━━ MATERIAL FOR THIS TASK

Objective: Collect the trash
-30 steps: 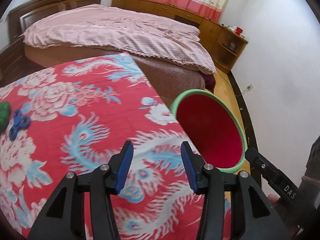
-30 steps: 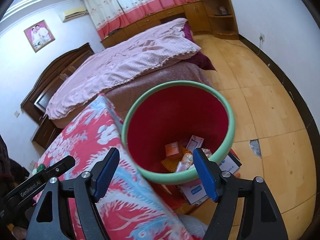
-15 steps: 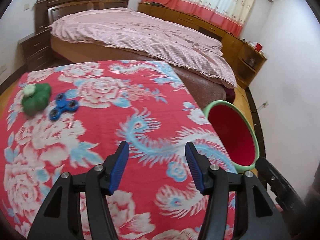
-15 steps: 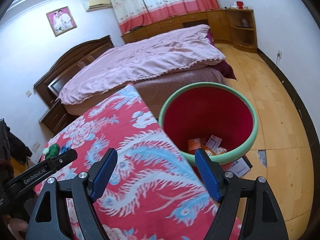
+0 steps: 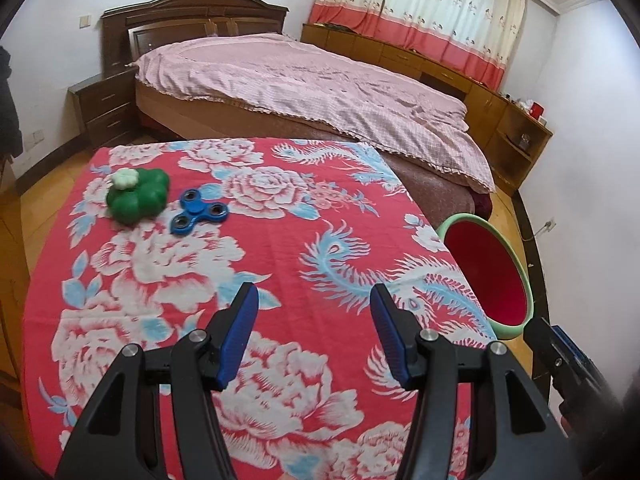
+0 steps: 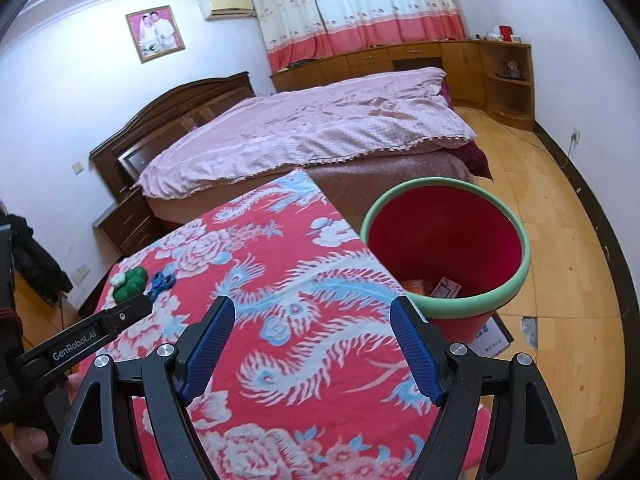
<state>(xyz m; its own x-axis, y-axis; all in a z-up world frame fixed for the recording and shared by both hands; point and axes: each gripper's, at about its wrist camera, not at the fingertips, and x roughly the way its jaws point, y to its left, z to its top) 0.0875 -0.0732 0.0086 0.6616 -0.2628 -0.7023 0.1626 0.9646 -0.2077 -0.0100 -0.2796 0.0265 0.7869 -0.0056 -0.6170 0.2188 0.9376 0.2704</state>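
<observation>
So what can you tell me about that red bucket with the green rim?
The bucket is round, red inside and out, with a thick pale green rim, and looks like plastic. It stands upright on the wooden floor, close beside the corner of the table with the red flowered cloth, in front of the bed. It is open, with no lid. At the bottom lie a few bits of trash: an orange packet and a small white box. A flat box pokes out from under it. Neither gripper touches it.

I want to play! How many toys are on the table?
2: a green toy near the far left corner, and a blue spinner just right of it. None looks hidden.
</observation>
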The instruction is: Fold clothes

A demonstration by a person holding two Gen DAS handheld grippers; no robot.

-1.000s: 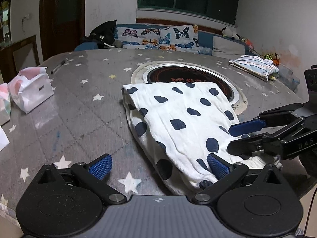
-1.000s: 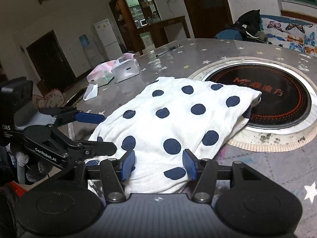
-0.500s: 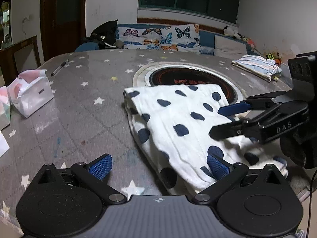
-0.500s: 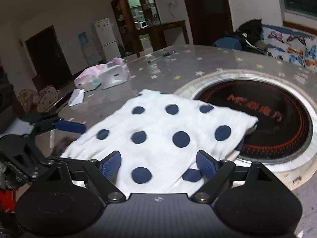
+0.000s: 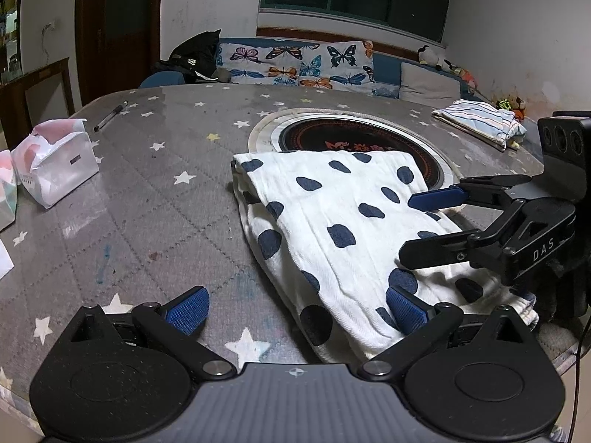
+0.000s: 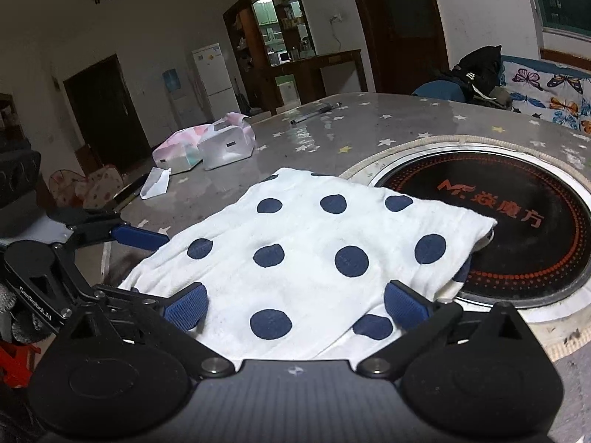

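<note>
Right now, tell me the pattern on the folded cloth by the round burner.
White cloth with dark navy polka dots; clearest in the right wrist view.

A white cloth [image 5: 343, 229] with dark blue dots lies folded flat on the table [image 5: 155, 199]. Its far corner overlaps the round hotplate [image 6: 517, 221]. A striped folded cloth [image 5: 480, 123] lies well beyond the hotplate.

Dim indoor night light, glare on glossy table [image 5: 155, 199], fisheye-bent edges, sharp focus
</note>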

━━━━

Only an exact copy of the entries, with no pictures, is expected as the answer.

RESPONSE TO THIS TASK:
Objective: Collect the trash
-30 steps: 
-30 steps: 
-15 steps: 
-15 steps: 
+0 steps: 
+0 steps: 
<state>(xyz m; its own x-axis, y-axis; all in a z-up world frame fixed for the recording and shared by both hands; point and axes: each gripper's, at about its wrist camera, not at the fingertips, and x roughly the way its jaws point, y to its left, z to its top) 0.0875 -0.0732 0.0086 0.6616 -0.2628 -0.7023 0.1626 0.9646 -0.2077 -0.0100 -0.2796 0.0265 0.7869 -0.0056 -0.6170 0.2188 0.9376 0.2704</state>
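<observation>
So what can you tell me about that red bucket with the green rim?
The bucket is round, red inside and out, with a thick pale green rim, and looks like plastic. It stands upright on the wooden floor, close beside the corner of the table with the red flowered cloth, in front of the bed. It is open, with no lid. At the bottom lie a few bits of trash: an orange packet and a small white box. A flat box pokes out from under it. Neither gripper touches it.

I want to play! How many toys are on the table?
2: a green toy near the far left corner, and a blue spinner just right of it. None looks hidden.
</observation>
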The instruction is: Fold clothes

A demonstration by a person holding two Gen DAS handheld grippers; no robot.

-1.000s: 
-1.000s: 
-0.500s: 
-0.500s: 
+0.000s: 
+0.000s: 

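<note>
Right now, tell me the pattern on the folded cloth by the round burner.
White cloth with dark navy polka dots; clearest in the right wrist view.

A white cloth [image 5: 343, 229] with dark blue dots lies folded flat on the table [image 5: 155, 199]. Its far corner overlaps the round hotplate [image 6: 517, 221]. A striped folded cloth [image 5: 480, 123] lies well beyond the hotplate.

Dim indoor night light, glare on glossy table [image 5: 155, 199], fisheye-bent edges, sharp focus
</note>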

There is no more to the output.